=== WHAT YOU SHOULD DO ===
Copy the records below exactly, but leave out any picture they contain.

=== SUPPLIED ENTRIES ===
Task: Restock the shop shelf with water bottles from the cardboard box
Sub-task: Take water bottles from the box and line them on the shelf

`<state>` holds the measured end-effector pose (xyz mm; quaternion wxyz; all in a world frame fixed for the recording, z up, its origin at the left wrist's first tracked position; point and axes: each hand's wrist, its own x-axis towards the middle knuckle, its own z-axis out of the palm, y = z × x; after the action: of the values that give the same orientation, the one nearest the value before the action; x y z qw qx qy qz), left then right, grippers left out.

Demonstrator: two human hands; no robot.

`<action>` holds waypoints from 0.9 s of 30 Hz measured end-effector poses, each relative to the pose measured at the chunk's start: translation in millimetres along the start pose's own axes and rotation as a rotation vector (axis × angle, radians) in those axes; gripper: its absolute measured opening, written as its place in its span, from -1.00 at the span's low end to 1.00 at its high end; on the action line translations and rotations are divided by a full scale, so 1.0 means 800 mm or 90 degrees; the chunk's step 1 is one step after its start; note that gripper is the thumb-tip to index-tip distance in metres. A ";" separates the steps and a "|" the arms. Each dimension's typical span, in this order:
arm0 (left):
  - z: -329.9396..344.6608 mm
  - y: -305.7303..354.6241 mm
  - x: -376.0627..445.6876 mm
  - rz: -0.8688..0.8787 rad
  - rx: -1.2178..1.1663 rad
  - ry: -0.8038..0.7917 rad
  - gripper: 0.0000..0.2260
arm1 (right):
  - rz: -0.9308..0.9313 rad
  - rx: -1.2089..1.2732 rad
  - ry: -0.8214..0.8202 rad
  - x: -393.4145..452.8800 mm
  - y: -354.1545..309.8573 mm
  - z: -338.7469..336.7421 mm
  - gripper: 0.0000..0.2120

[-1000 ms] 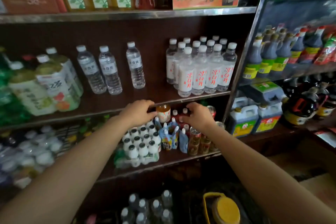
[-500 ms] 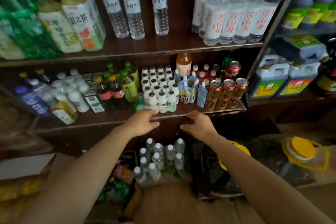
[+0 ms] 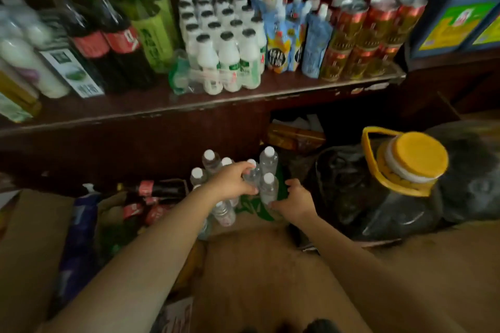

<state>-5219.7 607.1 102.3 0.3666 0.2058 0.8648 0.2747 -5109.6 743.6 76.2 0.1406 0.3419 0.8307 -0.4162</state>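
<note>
Both hands (left [image 3: 232, 184], right [image 3: 295, 204]) around upright water bottles [image 3: 268, 162].

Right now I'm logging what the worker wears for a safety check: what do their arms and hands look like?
Both forearms are bare as far as the picture shows, with no sleeve in view. The left hand and the right hand wear no gloves. No watch, bracelet or ring can be seen, though the picture is dim and somewhat blurred, so a thin ring could be missed.
</note>
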 end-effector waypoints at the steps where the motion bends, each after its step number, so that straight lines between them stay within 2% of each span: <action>1: 0.019 -0.012 0.017 -0.001 0.000 -0.002 -0.31 | 0.014 0.010 0.000 0.014 0.023 0.021 -0.37; 5: 0.081 -0.054 0.078 0.032 0.014 0.007 -0.30 | 0.048 0.047 0.000 0.070 0.095 0.089 -0.17; 9: 0.118 -0.081 0.130 0.115 0.066 0.053 -0.33 | 0.046 0.071 0.005 0.132 0.133 0.134 -0.10; 13: 0.145 -0.097 0.176 0.160 0.067 0.106 -0.39 | 0.012 0.117 0.047 0.191 0.151 0.166 -0.14; 18: 0.164 -0.099 0.205 0.183 0.033 0.159 -0.51 | -0.027 0.150 0.037 0.227 0.167 0.183 -0.27; 22: 0.166 -0.100 0.202 0.183 0.018 0.150 -0.54 | -0.028 0.184 0.069 0.222 0.169 0.186 -0.37; 27: 0.139 -0.071 0.167 0.176 -0.001 0.106 -0.58 | -0.018 0.206 0.074 0.186 0.148 0.163 -0.36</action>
<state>-5231.7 674.1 -67.9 0.2523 0.2992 0.8553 0.3395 -5143.2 757.7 -152.0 0.0293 0.3717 0.7644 -0.5261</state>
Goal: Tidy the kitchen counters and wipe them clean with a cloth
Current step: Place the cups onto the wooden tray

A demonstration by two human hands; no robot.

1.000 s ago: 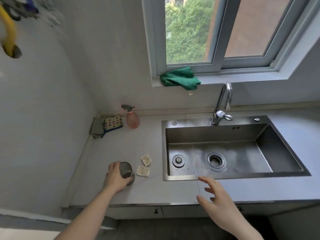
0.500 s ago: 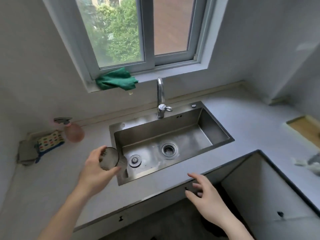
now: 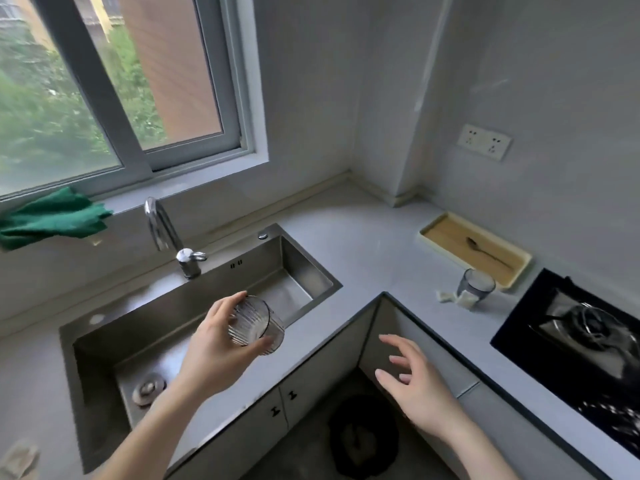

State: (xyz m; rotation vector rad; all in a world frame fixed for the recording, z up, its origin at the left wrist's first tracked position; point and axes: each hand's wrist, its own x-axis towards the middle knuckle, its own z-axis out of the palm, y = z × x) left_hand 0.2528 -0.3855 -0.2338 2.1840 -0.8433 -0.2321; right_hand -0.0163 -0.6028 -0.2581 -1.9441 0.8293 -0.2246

=== TASK SOLUTION ===
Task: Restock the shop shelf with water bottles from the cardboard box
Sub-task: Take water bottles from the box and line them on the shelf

`<state>` holds the measured end-effector pose (xyz mm; quaternion wxyz; all in a world frame fixed for the recording, z up, its origin at the left wrist's first tracked position; point and axes: each hand's wrist, its own x-axis towards the middle knuckle, its own z-axis out of the palm, y = z × x; after the action: of the values that give the same orientation, the one nearest the value before the action; x y z qw qx qy qz), left then right, grippers left out.

Demonstrator: two human hands; no robot.

`<action>` holds waypoints from 0.9 s of 30 Hz measured end-effector poses, each relative to the pose measured at the chunk's start: translation in millimetres along the start pose's own axes and rotation as a rotation vector (axis × angle, radians) in those axes; gripper: its absolute measured opening, written as its place in its span, from -1.00 at the span's low end to 1.00 at its high end; on the action line translations and rotations are divided by a full scale, so 1.0 means 800 mm or 90 degrees; the chunk's step 1 is one step after its start; note that gripper is the thumb-tip to index-tip distance in metres. A ";" separates the steps and a "|" the arms. Each dimension's typical span, in this order:
arm0 (left):
  - z: -329.9396..344.6608 mm
  - y: -305.7303..354.6241 mm
  - x: -376.0627..445.6876 mm
  - rz: -0.8688..0.8787 rad
  - rx: -1.2178..1.1663 rad
  - ry: -0.8038..0.7917 rad
  - gripper: 0.0000..0.2260
arm1 (right):
  - rz: -0.9308..0.9313 rad
  - rx: -1.2089..1.2732 rad
  - ry: -0.8214..0.8202 rad
  - x: -393.4145..452.8800 mm
  - y: -354.1545..309.8573 mm
  - z: -338.7469..336.7421 mm
  - gripper: 0.0000..0.2120

[-1000 ms] 
[-500 ms] 
[+0 ms] 

<state>-5219.7 607.1 102.3 0.3666 0.2058 0.8648 0.2747 -5109.6 743.6 76.2 0.1406 0.3419 0.8307 -0.4162</state>
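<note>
Both hands (left [image 3: 232, 184], right [image 3: 295, 204]) around upright water bottles [image 3: 268, 162].

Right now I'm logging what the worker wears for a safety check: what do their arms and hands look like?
Both forearms are bare as far as the picture shows, with no sleeve in view. The left hand and the right hand wear no gloves. No watch, bracelet or ring can be seen, though the picture is dim and somewhat blurred, so a thin ring could be missed.
</note>
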 end-effector waypoints at the steps where the motion bends, each after its step number, so that straight lines between them stay within 2% of each span: <action>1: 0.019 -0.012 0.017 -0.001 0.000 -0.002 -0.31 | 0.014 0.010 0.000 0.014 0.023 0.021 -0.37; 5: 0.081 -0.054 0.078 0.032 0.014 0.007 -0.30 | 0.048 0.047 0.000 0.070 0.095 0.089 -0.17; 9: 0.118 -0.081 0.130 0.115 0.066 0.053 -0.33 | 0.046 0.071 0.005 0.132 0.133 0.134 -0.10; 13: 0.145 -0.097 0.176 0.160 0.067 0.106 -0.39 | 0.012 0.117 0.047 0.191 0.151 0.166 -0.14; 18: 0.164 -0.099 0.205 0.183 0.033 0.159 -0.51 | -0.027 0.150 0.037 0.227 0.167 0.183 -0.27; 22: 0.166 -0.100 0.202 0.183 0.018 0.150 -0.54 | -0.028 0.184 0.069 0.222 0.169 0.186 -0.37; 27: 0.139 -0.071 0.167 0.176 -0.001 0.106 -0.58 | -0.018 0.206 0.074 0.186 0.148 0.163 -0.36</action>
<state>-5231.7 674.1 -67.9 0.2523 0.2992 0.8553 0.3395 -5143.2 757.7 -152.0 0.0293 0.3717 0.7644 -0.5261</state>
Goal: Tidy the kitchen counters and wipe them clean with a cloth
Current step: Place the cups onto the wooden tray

A demonstration by two human hands; no robot.

1.000 s ago: 
0.500 s ago: 
now: 

State: (xyz m; rotation vector rad; all in a world frame fixed for the recording, z up, its origin at the left wrist's first tracked position; point and axes: each hand's wrist, its own x-axis towards the middle knuckle, its own z-axis out of the palm, y = z × x) left_hand 0.2528 -0.3855 -0.2338 2.1840 -0.8433 -0.2321; right_hand -0.0163 -0.6028 -0.2581 -1.9441 0.8293 -0.2246

With this, the answer is done.